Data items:
··········

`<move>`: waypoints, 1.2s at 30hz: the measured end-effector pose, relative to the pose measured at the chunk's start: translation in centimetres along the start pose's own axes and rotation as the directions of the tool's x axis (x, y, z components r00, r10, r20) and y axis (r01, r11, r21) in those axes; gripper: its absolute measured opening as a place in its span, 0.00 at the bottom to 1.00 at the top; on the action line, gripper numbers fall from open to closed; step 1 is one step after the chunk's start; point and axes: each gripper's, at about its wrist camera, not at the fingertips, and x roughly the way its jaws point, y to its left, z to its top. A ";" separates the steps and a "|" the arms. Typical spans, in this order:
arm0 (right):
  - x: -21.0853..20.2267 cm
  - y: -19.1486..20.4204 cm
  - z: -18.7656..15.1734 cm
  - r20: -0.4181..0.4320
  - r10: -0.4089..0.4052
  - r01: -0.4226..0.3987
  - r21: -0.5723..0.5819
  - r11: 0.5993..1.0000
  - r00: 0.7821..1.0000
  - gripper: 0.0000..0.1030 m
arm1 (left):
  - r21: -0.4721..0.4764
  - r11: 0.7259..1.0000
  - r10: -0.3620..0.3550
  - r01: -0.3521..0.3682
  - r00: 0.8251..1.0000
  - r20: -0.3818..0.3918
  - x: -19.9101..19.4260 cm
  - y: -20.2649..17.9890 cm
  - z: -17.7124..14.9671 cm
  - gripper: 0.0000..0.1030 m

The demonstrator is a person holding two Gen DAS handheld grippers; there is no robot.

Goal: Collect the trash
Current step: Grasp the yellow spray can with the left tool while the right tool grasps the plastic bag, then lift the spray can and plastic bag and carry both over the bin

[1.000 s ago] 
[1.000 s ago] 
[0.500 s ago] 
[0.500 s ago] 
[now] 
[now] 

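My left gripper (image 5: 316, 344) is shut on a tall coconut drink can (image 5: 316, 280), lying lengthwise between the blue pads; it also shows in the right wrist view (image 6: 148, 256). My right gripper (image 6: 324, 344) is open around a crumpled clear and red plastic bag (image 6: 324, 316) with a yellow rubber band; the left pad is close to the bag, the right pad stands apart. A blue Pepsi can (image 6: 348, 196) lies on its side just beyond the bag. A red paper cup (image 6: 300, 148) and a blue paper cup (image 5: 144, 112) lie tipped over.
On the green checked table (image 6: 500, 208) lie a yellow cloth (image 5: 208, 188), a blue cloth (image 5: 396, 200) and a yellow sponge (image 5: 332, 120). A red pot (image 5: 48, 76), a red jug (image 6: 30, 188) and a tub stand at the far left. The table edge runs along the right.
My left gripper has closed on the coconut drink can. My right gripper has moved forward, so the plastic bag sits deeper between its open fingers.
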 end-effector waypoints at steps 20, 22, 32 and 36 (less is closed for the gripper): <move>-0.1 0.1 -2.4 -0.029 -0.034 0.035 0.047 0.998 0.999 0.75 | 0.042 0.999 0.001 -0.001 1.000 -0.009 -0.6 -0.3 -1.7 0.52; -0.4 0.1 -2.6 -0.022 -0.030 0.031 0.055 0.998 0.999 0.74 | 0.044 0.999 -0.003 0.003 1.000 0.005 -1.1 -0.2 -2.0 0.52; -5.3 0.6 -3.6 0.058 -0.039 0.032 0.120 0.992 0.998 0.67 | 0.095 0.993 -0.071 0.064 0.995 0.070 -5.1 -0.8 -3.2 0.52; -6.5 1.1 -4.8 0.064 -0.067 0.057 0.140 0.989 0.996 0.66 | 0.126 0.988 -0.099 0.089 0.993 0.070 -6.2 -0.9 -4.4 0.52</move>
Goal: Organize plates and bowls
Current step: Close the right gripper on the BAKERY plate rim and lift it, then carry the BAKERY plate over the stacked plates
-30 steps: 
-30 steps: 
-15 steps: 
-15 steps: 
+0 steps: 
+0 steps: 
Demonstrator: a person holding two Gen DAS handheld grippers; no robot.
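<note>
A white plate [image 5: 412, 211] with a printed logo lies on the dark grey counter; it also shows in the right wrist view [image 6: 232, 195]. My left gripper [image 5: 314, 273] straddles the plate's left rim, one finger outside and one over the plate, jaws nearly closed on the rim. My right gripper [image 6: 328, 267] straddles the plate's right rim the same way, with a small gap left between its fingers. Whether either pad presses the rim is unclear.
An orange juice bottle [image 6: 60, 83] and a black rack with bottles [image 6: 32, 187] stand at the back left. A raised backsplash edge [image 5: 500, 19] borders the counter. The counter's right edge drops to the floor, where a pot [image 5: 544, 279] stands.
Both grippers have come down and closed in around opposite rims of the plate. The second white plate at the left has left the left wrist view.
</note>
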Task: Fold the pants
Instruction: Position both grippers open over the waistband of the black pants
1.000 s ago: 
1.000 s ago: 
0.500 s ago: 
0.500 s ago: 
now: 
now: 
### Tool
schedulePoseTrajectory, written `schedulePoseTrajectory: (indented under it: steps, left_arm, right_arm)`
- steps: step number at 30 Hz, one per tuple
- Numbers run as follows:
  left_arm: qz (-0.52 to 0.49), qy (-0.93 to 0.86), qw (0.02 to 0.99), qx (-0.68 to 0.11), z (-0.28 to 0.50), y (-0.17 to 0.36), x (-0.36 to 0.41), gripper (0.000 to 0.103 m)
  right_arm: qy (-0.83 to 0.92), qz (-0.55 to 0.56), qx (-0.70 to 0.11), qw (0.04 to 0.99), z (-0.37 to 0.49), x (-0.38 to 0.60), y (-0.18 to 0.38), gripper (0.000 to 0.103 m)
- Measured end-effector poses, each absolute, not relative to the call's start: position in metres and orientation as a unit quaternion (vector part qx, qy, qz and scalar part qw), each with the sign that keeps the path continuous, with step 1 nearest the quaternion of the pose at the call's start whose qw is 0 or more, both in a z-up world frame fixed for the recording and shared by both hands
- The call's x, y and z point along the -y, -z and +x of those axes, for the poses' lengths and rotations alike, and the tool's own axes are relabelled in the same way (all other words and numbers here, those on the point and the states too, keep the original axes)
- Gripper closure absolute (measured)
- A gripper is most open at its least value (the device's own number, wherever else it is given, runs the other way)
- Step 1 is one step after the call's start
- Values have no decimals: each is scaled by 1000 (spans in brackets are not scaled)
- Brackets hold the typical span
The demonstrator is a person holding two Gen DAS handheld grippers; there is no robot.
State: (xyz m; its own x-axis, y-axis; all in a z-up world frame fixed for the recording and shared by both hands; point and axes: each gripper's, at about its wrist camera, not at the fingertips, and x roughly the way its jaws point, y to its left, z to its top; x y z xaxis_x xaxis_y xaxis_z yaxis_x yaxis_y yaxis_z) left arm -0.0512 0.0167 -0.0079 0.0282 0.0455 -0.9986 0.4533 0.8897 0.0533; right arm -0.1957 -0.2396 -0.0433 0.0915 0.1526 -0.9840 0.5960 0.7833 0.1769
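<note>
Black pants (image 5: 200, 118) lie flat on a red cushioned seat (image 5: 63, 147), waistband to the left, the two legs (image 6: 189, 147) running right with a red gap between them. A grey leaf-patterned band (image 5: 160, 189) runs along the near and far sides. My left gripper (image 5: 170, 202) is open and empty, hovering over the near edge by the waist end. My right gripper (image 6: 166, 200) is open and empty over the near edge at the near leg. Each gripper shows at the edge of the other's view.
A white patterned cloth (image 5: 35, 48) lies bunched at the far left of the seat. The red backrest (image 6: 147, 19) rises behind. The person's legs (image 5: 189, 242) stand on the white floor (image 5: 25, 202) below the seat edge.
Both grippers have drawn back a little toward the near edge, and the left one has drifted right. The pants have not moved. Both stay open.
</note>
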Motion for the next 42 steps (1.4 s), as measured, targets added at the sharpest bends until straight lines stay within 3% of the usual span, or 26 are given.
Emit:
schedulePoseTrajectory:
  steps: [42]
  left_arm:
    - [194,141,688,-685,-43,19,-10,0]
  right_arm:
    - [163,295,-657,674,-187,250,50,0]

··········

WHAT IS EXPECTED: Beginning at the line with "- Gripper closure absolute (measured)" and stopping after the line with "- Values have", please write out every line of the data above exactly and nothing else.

TASK SOLUTION:
- Gripper closure absolute (measured)
- A gripper is most open at its least value (the device's own number, wherever else it is given, runs the other way)
- Step 1 is one step after the call's start
- Values have no decimals: each is scaled by 1000 (spans in brackets are not scaled)

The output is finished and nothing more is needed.